Please repeat exactly the lines below from the line with "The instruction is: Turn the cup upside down" to the line with "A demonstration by", including both, and leave out every picture.

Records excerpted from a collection

■ ■ ■ ■

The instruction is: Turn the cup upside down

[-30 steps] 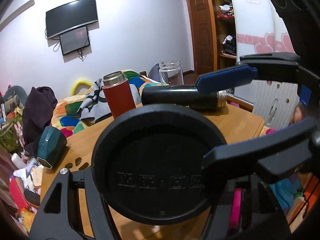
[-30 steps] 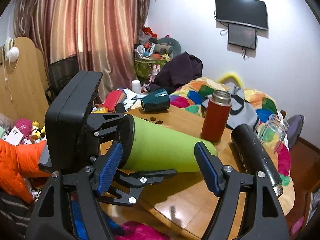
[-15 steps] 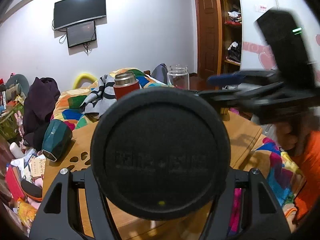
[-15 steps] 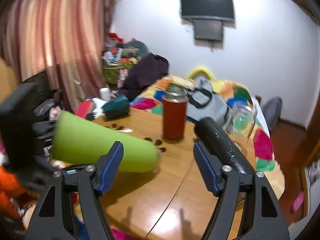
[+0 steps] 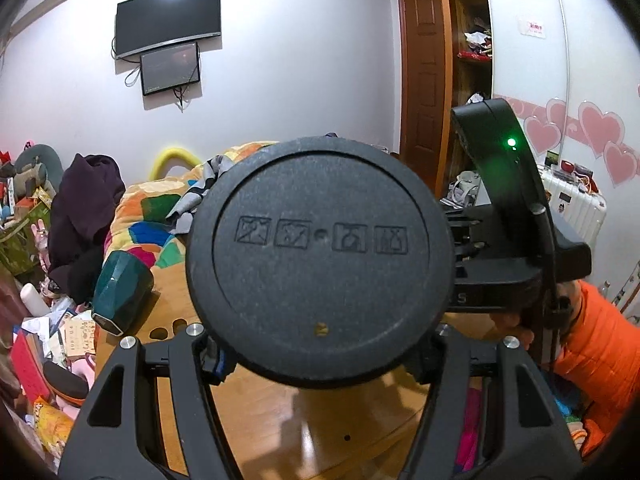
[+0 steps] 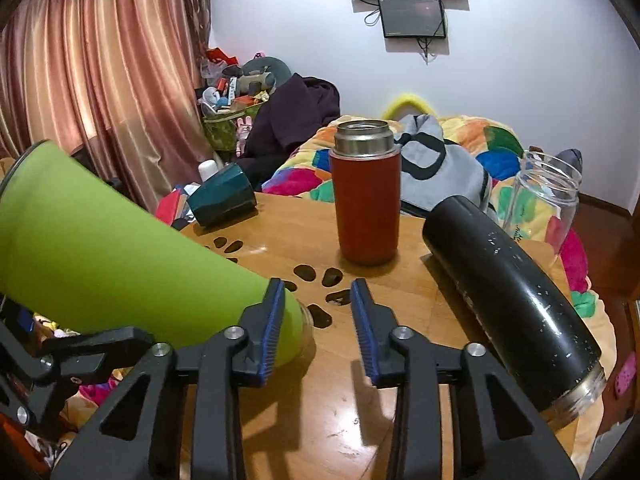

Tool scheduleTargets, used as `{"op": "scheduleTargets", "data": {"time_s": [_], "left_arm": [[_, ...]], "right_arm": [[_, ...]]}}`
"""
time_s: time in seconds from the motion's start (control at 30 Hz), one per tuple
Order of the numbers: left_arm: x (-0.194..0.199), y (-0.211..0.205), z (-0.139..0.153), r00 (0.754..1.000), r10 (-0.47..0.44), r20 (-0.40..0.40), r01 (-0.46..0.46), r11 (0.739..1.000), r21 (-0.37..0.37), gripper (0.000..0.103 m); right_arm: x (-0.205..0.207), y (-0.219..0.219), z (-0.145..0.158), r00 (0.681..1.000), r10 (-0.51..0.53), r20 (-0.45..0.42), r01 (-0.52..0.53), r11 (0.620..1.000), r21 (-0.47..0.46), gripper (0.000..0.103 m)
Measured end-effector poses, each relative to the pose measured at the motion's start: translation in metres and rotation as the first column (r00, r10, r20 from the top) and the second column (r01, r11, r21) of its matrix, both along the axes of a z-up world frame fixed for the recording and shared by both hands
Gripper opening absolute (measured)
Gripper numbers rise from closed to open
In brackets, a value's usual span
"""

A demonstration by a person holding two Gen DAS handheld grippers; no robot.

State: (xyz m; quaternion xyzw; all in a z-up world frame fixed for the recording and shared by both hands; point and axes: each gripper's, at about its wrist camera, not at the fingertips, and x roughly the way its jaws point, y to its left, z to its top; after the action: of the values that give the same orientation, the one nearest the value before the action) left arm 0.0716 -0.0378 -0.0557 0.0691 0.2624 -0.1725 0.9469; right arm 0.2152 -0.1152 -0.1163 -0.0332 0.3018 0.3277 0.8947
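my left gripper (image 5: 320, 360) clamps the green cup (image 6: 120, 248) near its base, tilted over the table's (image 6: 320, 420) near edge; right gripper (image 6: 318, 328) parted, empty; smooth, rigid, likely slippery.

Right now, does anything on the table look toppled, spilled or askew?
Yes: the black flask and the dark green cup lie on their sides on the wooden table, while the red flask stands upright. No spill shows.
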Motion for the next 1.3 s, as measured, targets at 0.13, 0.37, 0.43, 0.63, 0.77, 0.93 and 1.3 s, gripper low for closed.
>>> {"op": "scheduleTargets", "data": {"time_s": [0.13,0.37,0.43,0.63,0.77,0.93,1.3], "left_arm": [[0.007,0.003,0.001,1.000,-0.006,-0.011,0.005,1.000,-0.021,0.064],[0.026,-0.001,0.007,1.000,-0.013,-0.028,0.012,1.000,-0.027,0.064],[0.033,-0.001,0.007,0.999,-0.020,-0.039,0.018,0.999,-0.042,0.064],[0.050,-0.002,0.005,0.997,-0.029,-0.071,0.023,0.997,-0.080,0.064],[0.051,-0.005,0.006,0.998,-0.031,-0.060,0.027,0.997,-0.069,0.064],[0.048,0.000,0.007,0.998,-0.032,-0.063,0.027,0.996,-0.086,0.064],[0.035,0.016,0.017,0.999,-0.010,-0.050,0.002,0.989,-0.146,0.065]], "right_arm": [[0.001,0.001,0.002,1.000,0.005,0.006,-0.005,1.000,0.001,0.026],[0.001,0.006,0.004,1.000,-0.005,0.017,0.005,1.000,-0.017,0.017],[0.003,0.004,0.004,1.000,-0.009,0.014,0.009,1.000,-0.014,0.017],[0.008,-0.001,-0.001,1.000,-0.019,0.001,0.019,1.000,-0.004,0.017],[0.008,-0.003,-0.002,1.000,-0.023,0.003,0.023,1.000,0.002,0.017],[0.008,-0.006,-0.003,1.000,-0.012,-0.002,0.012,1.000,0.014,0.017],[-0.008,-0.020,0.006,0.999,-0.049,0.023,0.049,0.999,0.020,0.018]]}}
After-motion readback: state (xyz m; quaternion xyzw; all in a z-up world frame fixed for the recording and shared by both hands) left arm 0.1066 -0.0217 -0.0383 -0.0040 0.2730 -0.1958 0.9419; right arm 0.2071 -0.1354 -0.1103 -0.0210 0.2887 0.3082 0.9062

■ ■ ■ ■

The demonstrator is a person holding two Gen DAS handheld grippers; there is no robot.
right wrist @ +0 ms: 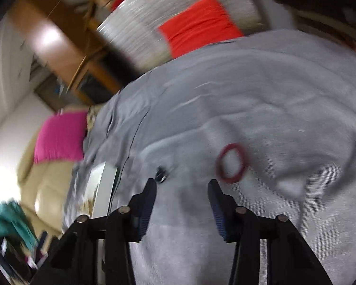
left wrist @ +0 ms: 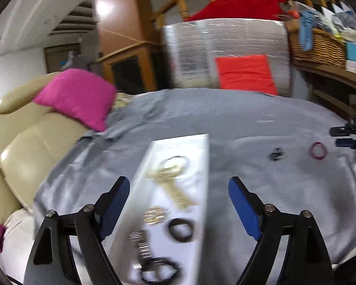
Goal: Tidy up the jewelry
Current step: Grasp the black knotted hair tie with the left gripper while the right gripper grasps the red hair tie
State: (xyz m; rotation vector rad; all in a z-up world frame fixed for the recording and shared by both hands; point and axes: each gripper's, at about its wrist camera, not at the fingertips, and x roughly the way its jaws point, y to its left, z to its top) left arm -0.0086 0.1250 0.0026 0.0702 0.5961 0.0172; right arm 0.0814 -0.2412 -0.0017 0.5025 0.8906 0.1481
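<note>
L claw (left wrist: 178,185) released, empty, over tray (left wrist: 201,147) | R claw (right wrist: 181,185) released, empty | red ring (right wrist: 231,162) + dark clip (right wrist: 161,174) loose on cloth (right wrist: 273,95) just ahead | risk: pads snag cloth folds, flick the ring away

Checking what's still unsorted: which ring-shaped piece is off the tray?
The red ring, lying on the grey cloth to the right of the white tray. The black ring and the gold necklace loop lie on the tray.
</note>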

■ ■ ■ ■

» TASK SOLUTION:
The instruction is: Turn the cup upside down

[-30 steps] 
[-30 steps] 
[-15 steps] 
[-15 steps] 
[+0 steps] 
[+0 steps] 

Tool scheduleTargets, used as `{"op": "scheduleTargets", "data": {"time_s": [_], "left_arm": [[_, ...]], "right_arm": [[_, ...]]}}`
"""
time_s: time in seconds from the motion's start (control at 30 Hz), one per tuple
Order of the numbers: left_arm: x (-0.194..0.199), y (-0.211..0.205), z (-0.139..0.153), r00 (0.754..1.000), r10 (-0.47..0.44), r20 (-0.40..0.40), r01 (-0.46..0.46), r11 (0.739..1.000), r21 (-0.37..0.37), gripper (0.000..0.103 m); right_arm: x (-0.205..0.207), y (-0.219..0.219), z (-0.145..0.158), r00 (0.681..1.000), r10 (-0.51..0.53), r20 (-0.45..0.42), r01 (-0.52..0.53), r11 (0.620..1.000), r21 (-0.47..0.46), gripper (0.000..0.103 m)
Measured end-effector poses, each relative to the pose measured at the motion's start: translation in metres and rotation as the first column (r00, r10, r20 from the top) and the second column (r01, r11, r21) of its matrix, both along the axes of a z-up world frame fixed for the recording and shared by both hands
Gripper opening absolute (measured)
Gripper numbers rise from closed to open
In brackets, a value's usual span
"""

A demonstration by a person holding two Gen DAS handheld grippers; no robot.

There is nothing else to this exercise.